Like a Premium WordPress theme though, it came packaged with unneeded things. An entire review system, comments between Facebook/WordPress, BBPress connection, tons of widgets, extra short codes to enhance posts and more.

This post is about the internals though. Recently, I decided to create a custom WordPress plugin to build some additional functionality into our site. I wanted to leverage our current theme so I could blend it in perfectly. So I created a local install with our production theme. This OptionTree system was easy to export/import theme settings so the theme, without our menu system, was set-up locally.

So I opened up the Plugin guide from WordPress, and the first step was to enable debug mode.

Enabling WP_DEBUG will cause all PHP errors, notices and warnings to be displayed. This is likely to modify the default behavior of PHP which only displays fatal errors and/or shows a white screen of death when errors are reached.

This started the pain.

// Notice: register_sidebar was called incorrectly. No id was set in the arguments array for the "Sidebar" sidebar. Defaulting to "sidebar-1". Manually set the id to "sidebar-1" to silence this notice and keep existing sidebar content. Please see Debugging in WordPress for more information. (This message was added in version 4.2.0.)

// Notice: The called constructor method for WP_Widget is deprecated since version 4.3.0! Use __construct() instead.

My page was littered with 18 notices about random theme errors. So I took a look at the first one.

/** constructor -- name this the same as the class above */
function video_widget() {
    parent::WP_Widget(false, $name = 'Video Widget');	

This was a simple fix in reality, but how did this escape testing for the past few versions (Including the Gonzo current version 1.9.7).

Well, WordPress 4.3 is throwing the notices and that came out on August 18, 2015. This Gonzo theme hasn't had an update since then, so we can let that one slide. Even though, I don't know many PHP developers still using PHP4 style constructors.
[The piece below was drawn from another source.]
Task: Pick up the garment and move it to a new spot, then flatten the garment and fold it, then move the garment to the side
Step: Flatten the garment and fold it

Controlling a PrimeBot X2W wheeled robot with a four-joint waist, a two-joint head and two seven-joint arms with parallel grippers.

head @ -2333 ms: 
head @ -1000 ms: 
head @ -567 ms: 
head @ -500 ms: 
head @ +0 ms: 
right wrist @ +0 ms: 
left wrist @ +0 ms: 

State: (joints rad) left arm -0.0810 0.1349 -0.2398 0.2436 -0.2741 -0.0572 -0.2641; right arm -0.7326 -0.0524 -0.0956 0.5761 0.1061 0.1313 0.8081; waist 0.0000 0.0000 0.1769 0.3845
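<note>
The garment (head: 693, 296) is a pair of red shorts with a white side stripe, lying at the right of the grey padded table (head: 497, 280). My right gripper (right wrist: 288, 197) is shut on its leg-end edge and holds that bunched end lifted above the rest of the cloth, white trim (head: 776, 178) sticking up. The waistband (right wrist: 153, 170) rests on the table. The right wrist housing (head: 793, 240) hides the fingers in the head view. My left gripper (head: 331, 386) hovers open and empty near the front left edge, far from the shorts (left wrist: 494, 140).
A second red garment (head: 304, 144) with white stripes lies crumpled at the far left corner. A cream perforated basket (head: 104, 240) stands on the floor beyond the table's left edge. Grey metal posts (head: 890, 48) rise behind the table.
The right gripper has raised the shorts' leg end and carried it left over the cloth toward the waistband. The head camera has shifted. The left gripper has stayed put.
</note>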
The correct solution is this.

/** constructor -- name this the same as the class above */
function __construct() {
    parent::__construct(false, $name = 'Video Widget');	

On to the next error.

register_sidebar was called incorrectly. No id was set in the arguments array for the "Sidebar" sidebar.

A quick Google search brought up the function reference for this call. We can see that WordPress 4.2 now triggers E_USER_NOTICE for using this method incorrectly.

Lets look at a block of code in our theme that led to this.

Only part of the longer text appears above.